Galician and Portuguese word bank

USC. Instituto da Lingua Galega

Galego | Português | English

The project


Tesouro's aims

Tesouro do léxico patrimonial galego e portugués is a joint initiative by Brazilian, Galician and Portuguese universities coordinated by Rosario Álvarez (Instituto da Lingua Galega, Universidade de Santiago de Compostela). The initial purpose of the project is to develop a digital corpus of lexical material linked to traditional life, with special emphasis on lexis associated with activities and lore which are dying out or extinct owing to cultural and social change. The project also aims to supply all the material's geographical details in order to support comparative analyses and studies of the distribution and spread of lexical items.

This project hopes furthermore to contribute to the study of the inherited traditions of the participating countries, both material and immaterial, and thus to constitute a significant contribution to ethnographic studies. The culture and the technology associated with rural life has already disappeared from most parts of our countries owing to the fargoing economic and social changes of recent years.

Yet another of Tesouro's objective is to provide a broad lexical corpus of use in a wide variety of lines of research, whether from synchronic or diachronic perspectives. Apart from its obvious interest for dialectology and lexicologoy, the package is able to supply many other research initiatives with pertinent data in fields ranging from etymology, phonetics and phonology to lexicography and morphology.

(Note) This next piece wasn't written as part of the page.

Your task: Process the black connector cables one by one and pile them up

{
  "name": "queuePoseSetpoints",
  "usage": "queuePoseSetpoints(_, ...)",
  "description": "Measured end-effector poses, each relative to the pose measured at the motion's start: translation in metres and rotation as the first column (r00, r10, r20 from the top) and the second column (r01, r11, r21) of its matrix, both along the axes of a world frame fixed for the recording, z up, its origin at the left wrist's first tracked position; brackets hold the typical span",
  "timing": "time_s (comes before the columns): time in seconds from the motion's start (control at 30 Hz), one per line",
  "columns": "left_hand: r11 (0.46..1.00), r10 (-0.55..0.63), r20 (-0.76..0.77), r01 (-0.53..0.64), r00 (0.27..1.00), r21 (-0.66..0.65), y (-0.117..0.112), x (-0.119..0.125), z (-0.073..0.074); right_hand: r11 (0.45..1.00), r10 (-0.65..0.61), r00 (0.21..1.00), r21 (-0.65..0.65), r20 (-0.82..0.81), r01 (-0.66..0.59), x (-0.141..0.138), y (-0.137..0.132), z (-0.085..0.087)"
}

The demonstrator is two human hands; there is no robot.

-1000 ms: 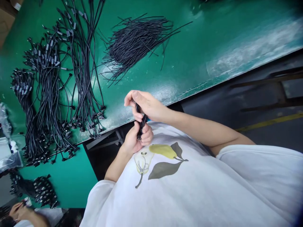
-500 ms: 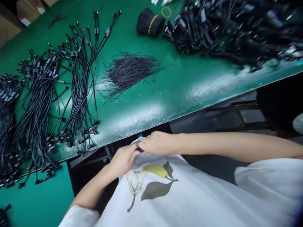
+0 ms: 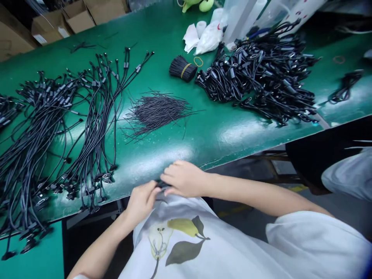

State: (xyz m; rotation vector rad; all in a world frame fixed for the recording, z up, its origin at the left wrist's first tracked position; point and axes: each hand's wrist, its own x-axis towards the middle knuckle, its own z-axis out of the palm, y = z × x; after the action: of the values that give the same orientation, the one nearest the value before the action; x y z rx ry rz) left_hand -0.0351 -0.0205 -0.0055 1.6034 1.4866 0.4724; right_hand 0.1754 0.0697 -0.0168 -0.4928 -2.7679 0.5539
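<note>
At the front edge of the green table (image 3: 203,128), my left hand (image 3: 141,199) and my right hand (image 3: 183,179) are close together in front of my shirt. Both have their fingers closed on what looks like a black cable (image 3: 161,183), mostly hidden by the fingers. Just beyond them lies a loose pile of thin black twist ties (image 3: 161,110). Long black cables (image 3: 97,116) with plugs at their ends lie spread to the left. Bundled black cables (image 3: 261,77) are heaped to the right.
A bunch of black ties (image 3: 182,69) held by a yellow rubber band stands behind the loose pile, with another rubber band (image 3: 198,61) beside it. White plastic wrapping (image 3: 209,38) and clear containers (image 3: 241,19) are at the back. Cardboard boxes (image 3: 52,27) stand beyond the far edge.
My view has tilted up and shows more of the table's far side. Both hands stay together on the black thing, now slightly farther left in view and nearer the table edge.
</note>
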Motion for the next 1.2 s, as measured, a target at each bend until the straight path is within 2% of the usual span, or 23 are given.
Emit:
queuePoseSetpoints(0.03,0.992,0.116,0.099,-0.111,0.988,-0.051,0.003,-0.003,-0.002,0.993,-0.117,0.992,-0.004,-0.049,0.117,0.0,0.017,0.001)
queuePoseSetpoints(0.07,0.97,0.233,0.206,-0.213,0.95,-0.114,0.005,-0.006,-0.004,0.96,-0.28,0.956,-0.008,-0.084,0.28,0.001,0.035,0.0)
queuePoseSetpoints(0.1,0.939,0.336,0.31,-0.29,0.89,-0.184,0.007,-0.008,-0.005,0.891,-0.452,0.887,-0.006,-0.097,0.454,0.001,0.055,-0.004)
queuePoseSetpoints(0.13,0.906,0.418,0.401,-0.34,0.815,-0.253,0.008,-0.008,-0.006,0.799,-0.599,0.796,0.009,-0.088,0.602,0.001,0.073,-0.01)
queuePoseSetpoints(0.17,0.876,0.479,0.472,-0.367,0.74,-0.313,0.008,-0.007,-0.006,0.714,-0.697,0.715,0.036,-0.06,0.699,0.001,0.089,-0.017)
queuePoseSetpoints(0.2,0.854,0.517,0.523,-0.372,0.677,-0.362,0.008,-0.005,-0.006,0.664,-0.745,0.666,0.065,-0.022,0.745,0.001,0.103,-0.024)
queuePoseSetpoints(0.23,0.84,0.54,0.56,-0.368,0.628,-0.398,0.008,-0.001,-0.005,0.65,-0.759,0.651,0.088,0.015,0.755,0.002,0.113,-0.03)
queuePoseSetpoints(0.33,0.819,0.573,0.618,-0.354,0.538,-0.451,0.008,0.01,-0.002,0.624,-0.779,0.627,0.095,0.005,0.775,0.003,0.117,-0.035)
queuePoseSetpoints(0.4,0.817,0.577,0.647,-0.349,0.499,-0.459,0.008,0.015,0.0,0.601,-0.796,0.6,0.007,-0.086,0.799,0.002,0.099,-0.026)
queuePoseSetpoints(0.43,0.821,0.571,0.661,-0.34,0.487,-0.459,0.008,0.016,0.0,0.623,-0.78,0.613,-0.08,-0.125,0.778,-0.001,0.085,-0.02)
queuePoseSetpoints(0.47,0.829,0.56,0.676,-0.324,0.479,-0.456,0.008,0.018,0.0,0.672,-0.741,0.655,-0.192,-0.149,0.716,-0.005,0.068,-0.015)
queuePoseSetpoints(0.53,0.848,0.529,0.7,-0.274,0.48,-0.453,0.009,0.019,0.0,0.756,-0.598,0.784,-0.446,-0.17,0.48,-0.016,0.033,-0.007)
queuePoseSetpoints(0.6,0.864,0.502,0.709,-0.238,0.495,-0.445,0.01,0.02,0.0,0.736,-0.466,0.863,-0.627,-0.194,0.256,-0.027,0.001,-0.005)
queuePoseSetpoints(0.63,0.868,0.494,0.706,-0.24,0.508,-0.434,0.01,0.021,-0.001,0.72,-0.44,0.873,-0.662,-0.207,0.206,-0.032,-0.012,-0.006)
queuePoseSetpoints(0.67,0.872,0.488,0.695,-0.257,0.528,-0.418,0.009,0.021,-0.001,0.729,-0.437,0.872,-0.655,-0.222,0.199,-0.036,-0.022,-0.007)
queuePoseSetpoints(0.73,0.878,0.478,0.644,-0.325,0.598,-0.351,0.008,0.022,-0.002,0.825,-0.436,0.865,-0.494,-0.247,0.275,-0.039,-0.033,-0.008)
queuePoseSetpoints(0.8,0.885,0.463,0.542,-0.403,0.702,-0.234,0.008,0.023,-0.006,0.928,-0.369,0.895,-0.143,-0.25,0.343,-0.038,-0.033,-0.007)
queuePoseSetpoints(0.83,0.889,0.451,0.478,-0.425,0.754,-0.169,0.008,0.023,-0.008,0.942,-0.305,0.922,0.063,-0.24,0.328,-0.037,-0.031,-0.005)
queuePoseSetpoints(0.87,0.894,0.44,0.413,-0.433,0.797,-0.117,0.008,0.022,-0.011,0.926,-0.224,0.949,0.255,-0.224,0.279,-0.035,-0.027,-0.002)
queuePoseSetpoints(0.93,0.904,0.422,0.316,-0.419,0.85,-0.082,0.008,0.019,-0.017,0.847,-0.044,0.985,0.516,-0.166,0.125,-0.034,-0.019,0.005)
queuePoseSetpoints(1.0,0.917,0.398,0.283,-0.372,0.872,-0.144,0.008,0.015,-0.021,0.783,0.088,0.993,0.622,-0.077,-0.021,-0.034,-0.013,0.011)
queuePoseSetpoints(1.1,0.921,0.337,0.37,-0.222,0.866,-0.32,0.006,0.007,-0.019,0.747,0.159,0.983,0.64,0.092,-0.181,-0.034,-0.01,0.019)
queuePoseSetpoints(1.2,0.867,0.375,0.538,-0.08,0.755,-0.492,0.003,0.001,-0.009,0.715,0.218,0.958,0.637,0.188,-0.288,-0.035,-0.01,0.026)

Last but not least, Tesouro has the further objective of functioning as a dialectal lexical portal which not only provides an electronic edition of heritage vocabulary but will also contain a wide range of full information of diverse kinds for researchers in different disciplines. To this end, besides being an open data base which includes photographs, drawings and various types of ethnographic information, the Tesouro package also contains an exhaustive inventory of Galician and Portuguese dialect sources with bibliographical data for all publications that describe the dialect lexicon in these areas from any perspective. This inventory is searchable by various criteria such as date, author or region.


The sources

Tesouro do léxico patrimonial galego e portugués covers any kind of lexical study containing dialect material from with the geographical boundaries of Brazil, Galicia or Portugal. The data base includes highly diverse material in its appearance, external and internal structure and level of territorial variation. On the basis of the materials incorporated so far, three chief types of study can be identified:

a) Ethnographical monographs about the speech of a given town, village or district. Generally such studies were mainly conceived of as supervised academic dissertations undertaking to study the language variety of a narrowly defined area, typically a parish, municipality or group of municipalities.

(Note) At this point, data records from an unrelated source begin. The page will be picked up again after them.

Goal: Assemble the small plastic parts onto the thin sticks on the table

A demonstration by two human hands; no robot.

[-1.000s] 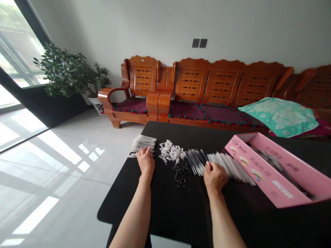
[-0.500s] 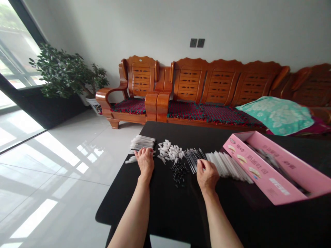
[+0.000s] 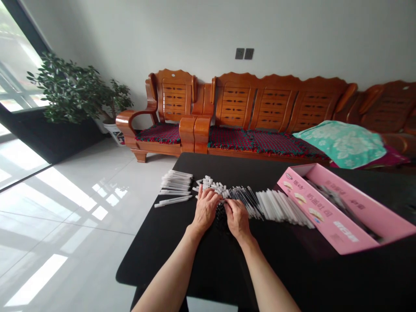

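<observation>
- Left hand [image 3: 204,209], right hand [image 3: 238,219]: narrow, nearly touching, over white plastic pieces [image 3: 211,184]; any hold too small to tell.
- Glossy black tabletop [image 3: 162,247]; open pink cardboard box [image 3: 328,212] at 2 o'clock.
- Orange-brown wooden sofa [image 3: 273,102] at 12 o'clock.

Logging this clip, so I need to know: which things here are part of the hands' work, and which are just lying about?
Part of the work: left hand, right hand, small black pieces, white plastic pieces, thin clear rods, white tubes, pink carton.
Lying about: wooden sofa, teal cushion, potted plant.

**Head camera, right over the bench [image 3: 162,242]!**
Facing forward and down: left hand [image 3: 205,210] and right hand [image 3: 238,219] close, wooden sofa [image 3: 276,102] far ahead.
</observation>
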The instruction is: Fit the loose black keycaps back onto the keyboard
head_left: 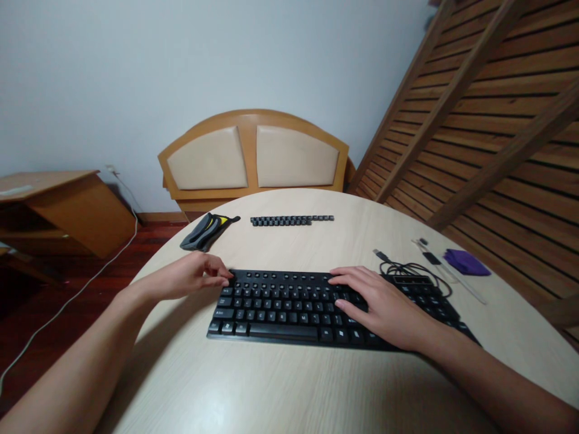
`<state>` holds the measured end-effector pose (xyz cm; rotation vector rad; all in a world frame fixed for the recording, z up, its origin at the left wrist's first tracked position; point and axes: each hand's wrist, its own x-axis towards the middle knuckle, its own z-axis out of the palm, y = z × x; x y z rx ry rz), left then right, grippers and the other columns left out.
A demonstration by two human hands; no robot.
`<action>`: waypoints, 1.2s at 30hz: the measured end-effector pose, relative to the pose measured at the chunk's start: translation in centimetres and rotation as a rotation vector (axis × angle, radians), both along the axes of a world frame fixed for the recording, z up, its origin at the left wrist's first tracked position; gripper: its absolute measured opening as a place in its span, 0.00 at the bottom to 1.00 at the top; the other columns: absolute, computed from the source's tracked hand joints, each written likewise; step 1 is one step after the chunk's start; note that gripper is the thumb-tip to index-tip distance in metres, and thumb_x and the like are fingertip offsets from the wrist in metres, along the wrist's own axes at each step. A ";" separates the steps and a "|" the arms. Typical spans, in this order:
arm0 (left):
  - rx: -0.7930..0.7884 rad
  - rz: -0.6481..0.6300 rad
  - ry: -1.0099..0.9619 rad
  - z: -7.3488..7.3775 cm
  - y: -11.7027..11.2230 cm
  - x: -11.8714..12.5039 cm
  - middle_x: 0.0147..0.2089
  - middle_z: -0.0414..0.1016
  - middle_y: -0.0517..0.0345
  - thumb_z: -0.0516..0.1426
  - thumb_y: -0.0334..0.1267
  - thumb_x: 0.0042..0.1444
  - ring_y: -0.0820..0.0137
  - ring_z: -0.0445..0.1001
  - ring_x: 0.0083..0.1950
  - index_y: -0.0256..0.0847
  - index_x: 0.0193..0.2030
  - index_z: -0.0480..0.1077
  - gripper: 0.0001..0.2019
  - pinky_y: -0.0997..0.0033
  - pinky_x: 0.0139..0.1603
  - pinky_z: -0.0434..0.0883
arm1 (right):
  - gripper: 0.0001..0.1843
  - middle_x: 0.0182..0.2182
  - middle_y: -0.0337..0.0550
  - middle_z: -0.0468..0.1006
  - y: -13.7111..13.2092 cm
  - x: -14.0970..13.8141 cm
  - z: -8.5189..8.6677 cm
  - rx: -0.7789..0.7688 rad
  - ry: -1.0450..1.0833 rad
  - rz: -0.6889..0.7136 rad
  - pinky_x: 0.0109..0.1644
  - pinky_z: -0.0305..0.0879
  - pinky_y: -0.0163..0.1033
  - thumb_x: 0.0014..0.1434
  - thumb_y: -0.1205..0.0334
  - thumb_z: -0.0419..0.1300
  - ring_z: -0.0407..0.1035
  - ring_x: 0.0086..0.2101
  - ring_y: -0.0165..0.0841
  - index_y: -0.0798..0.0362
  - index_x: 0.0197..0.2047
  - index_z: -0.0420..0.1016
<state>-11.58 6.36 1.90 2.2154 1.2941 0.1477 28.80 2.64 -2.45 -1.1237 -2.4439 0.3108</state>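
Note:
A black keyboard (284, 333) lies on the round table in front of me. Along its upper rows, small square key mounts show without caps, while the lower rows carry lettered keys. My left hand (204, 274) is at the top left corner, thumb and forefinger pinched on a dark keycap (232, 278) there. Resting flat over the right part of the keyboard is my right hand (377, 307), fingers spread, holding nothing and hiding some keys. Beyond the keyboard, several loose black keycaps (283, 220) stand lined up in two rows.
On the pale table (253, 392), a grey and yellow pouch (208, 232) lies at the back left. The keyboard's coiled cable (407, 268), a purple cloth (467, 262) and a thin white stick (470, 289) are at the right. A wooden headboard (251, 138) stands behind.

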 end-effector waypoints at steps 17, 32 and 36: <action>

b) Language atlases and dialect surveys. This second group includes material collected from the field in a broad network of geographical points spread across one or more of the countries forming part of Tesouro. Language atlases stand in a place of special significance within this set of materials.

c) Other studies of dialect vocabulary. There are many studies in the ambit of Galician and European Portuguese which examine different aspects of local culture from an onomastic or ethnolinguistic perspective. Typically these studies have been published as articles in scientific journals or as monographs.


Data treatment

It was agreed from early on in the project design stage that the computer package providing access to the Tesouro do léxico patrimonial galego e portugués should retain all the information contained in the original sources while at the same time providing quick and easy access to that information in a way that is useful to a variety of types of user.

Despite the challenges posed to this task of data organisation and classification by the varied nature of the sources, the structure of the data base is sufficiently comprehensive and flexible to accommodate all the information found in the sources.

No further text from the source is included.